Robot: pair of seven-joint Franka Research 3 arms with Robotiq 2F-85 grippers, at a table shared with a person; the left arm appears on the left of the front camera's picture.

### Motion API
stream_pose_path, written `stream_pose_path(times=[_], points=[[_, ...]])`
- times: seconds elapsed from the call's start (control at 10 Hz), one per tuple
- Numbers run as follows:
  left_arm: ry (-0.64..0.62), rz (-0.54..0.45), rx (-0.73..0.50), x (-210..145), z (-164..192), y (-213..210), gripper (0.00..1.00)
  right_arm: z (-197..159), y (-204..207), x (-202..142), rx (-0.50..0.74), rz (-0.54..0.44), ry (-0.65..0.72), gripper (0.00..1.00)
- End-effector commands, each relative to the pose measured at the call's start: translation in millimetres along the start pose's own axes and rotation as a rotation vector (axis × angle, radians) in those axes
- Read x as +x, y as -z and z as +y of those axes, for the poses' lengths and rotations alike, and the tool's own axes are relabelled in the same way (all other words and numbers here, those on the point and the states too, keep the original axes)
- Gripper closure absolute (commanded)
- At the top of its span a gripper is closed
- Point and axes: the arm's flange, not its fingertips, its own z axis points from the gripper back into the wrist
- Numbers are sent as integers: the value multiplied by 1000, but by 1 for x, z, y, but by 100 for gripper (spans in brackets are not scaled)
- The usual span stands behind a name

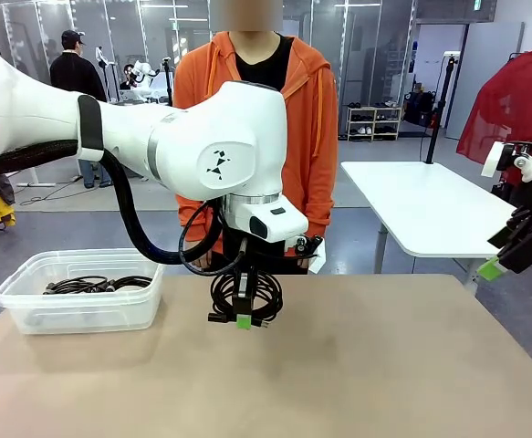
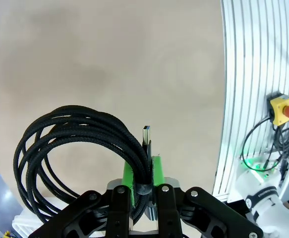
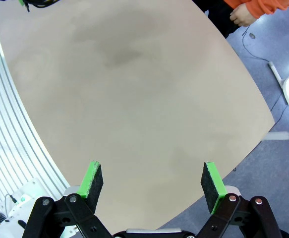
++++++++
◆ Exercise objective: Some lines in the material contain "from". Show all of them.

◆ Solution to the exercise:
- times: seconds elapsed from the call's start (control at 10 Hz), one per tuple
- Point and axes: the arm's flange, not its fingertips, its own z axis points from the gripper back into the wrist

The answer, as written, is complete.